Over a decade ago now, I had a conversation with Gerald Sussman which had enormous influence on me: https://dustycloud.org/blog/sussman-on-ai/
> At some point Sussman expressed how he thought AI was on the wrong track. He explained that he thought most AI directions were not interesting to him, because they were about building up a solid AI foundation, then the AI system runs as a sort of black box. "I'm not interested in that. I want software that's accountable." Accountable? "Yes, I want something that can express its symbolic reasoning. I want to it to tell me why it did the thing it did, what it thought was going to happen, and then what happened instead." He then said something that took me a long time to process, and at first I mistook for being very science-fiction'y, along the lines of, "If an AI driven car drives off the side of the road, I want to know why it did that. I could take the software developer to court, but I would much rather take the AI to court."
Years later, I found out that Sussman's student Leilani Gilpin wrote a dissertation which explored exactly this topic.
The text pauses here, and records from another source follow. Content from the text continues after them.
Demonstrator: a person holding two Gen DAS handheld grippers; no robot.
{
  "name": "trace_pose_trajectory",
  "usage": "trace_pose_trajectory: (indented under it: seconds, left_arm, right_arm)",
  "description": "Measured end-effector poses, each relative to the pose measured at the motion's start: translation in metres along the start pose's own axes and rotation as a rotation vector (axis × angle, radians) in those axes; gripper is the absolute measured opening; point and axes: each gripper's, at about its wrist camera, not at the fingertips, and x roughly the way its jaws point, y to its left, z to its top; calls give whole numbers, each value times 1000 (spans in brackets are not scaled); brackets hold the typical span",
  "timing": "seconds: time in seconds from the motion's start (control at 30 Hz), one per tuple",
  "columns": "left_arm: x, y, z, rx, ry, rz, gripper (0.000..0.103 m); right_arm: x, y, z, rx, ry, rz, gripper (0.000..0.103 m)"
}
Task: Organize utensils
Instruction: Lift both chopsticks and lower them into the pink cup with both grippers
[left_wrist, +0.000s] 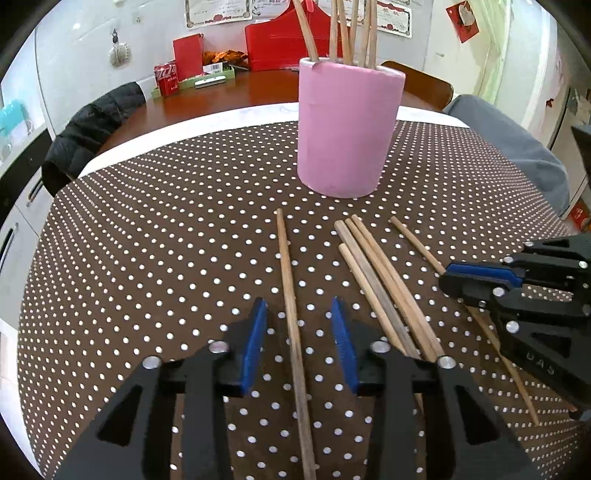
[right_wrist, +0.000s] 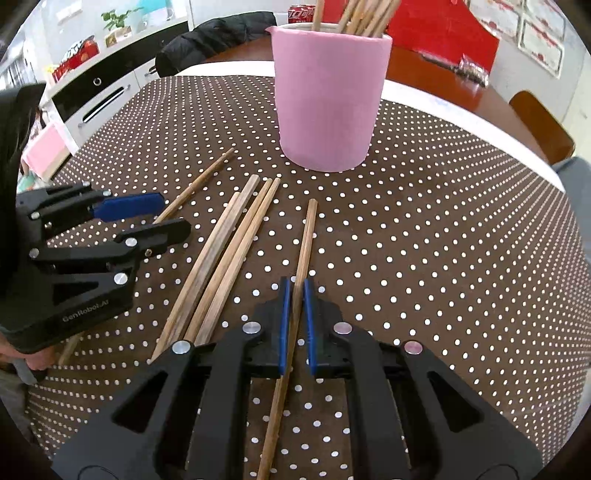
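Note:
A pink cup (left_wrist: 343, 133) (right_wrist: 328, 99) with several wooden chopsticks standing in it sits on the brown dotted tablecloth. More chopsticks lie flat in front of it. In the left wrist view my left gripper (left_wrist: 299, 306) straddles one lone chopstick (left_wrist: 286, 258); its blue pads stand clear of the stick on both sides, so it is open. In the right wrist view my right gripper (right_wrist: 295, 286) is shut on another chopstick (right_wrist: 306, 236), which still rests on the cloth. A bunch of several loose chopsticks (left_wrist: 376, 280) (right_wrist: 221, 258) lies between the two grippers.
Each gripper shows in the other's view: the right gripper (left_wrist: 448, 280) and the left gripper (right_wrist: 173, 214). Behind the cloth are a black jacket (left_wrist: 92, 125) on a chair, a red box (left_wrist: 280, 40), a cola can (left_wrist: 166, 77) and a grey cushion (left_wrist: 509, 140).

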Motion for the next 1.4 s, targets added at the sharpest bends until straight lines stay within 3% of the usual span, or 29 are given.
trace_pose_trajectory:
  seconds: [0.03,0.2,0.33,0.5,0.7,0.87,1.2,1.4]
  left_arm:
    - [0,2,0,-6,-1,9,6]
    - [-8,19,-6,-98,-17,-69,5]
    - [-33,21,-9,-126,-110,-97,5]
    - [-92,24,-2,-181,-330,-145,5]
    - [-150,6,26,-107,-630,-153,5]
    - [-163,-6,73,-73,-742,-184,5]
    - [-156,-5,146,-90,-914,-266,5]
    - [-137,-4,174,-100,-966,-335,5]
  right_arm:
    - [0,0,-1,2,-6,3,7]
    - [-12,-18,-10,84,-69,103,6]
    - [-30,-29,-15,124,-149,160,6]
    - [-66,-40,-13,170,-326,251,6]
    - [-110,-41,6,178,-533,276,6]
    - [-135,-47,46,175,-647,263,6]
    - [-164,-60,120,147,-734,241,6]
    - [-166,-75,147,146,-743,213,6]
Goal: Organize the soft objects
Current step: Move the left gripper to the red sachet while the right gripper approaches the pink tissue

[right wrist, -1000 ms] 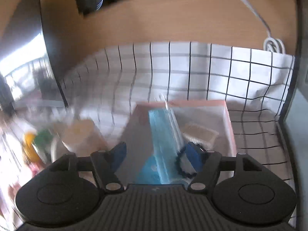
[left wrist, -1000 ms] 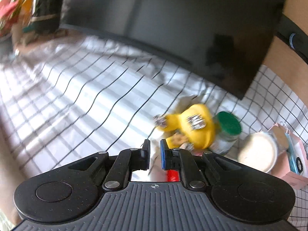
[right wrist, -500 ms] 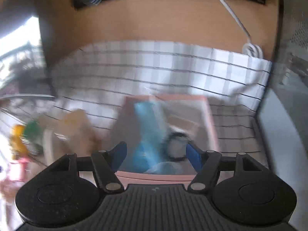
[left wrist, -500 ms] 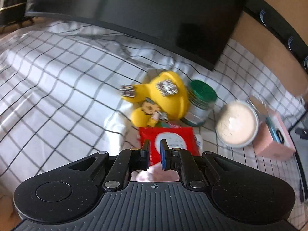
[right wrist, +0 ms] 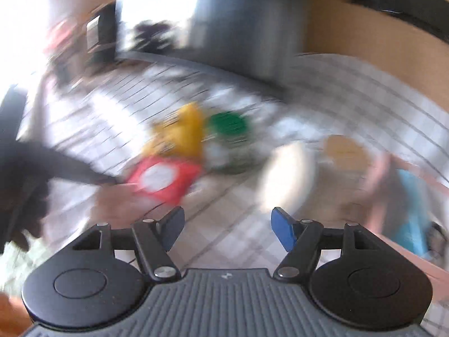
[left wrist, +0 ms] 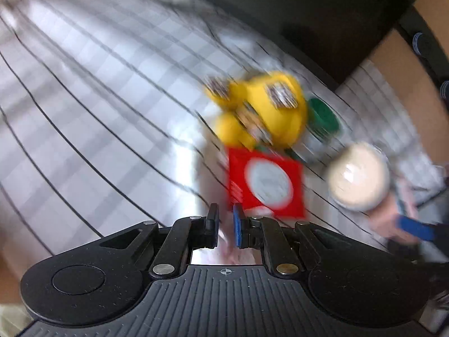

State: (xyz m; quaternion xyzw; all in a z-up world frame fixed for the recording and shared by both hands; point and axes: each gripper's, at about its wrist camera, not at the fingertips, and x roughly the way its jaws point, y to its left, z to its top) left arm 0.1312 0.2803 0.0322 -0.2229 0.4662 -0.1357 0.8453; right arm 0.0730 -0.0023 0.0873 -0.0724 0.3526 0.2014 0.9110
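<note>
Surface: counter under a white cloth (left wrist: pixel 84 106) with a black grid.
Yellow toy (left wrist: pixel 263 112): soft, with patterned patches, lying on the cloth mid-frame in the left view; blurred. Also seen from the right wrist (right wrist: pixel 182 132).
Red pack (left wrist: pixel 266 185): flat, with a white oval on its face, touching the toy's near side, just ahead of the left gripper; in the right view (right wrist: pixel 162 179) it sits left of centre.
Green-lid jar (left wrist: pixel 322 115): just beside the toy, on its right.
Cream tub (left wrist: pixel 359 179): round, right of the red pack, near the jar.
Pink box (right wrist: pixel 393 185): at the right edge of the right view, with a light-blue item (right wrist: pixel 412 210) inside; details blurred.
Monitor (left wrist: pixel 280 8): dark panel behind the cloth.
Left gripper (left wrist: pixel 226 224): jaws nearly together with only a slit between them; a pale, blurred patch shows in the slit, and I cannot tell whether anything is held.
Right gripper (right wrist: pixel 227 227): jaws spread wide, nothing between them, above bare cloth.
</note>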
Her dissertation, "Anomaly Detection Through Explanations", explores a neural network talking to a propagator model to build a system that explains behavior. https://people.ucsc.edu/~lgilpin/publication/dissertation/
There has been followup work in this direction, but more important than the particular direction of computation to me in this comment is that we recognize that it is perfectly reasonable to hold AI corporations to account. After all, they are making many assertions about systems that otherwise cannot be held accountable, so the best thing we can do in their stead is hold them accountable.
But a much better path would be to not use systems which fail to have these properties, and expand work on systems which do.
The article proposes automation as the solution for such mistakes. But infrastructure automation tools like Terraform rely on the exact API that resulted in the database getting deleted.
IMO the biggest mistakes were:
1. Having an unrestricted API token accessible by AI. Apparently they were not aware that the token had that many permissions.
2. No deletion protection on the production database volume.
3. Deleting a volume immediately deletes all associated snapshots. Snapshot deletion should be delayed by default. I think AWS has the same unsafe default, but at least their support can restore the volume. https://alexeyondata.substack.com/p/how-i-dropped-our-produc...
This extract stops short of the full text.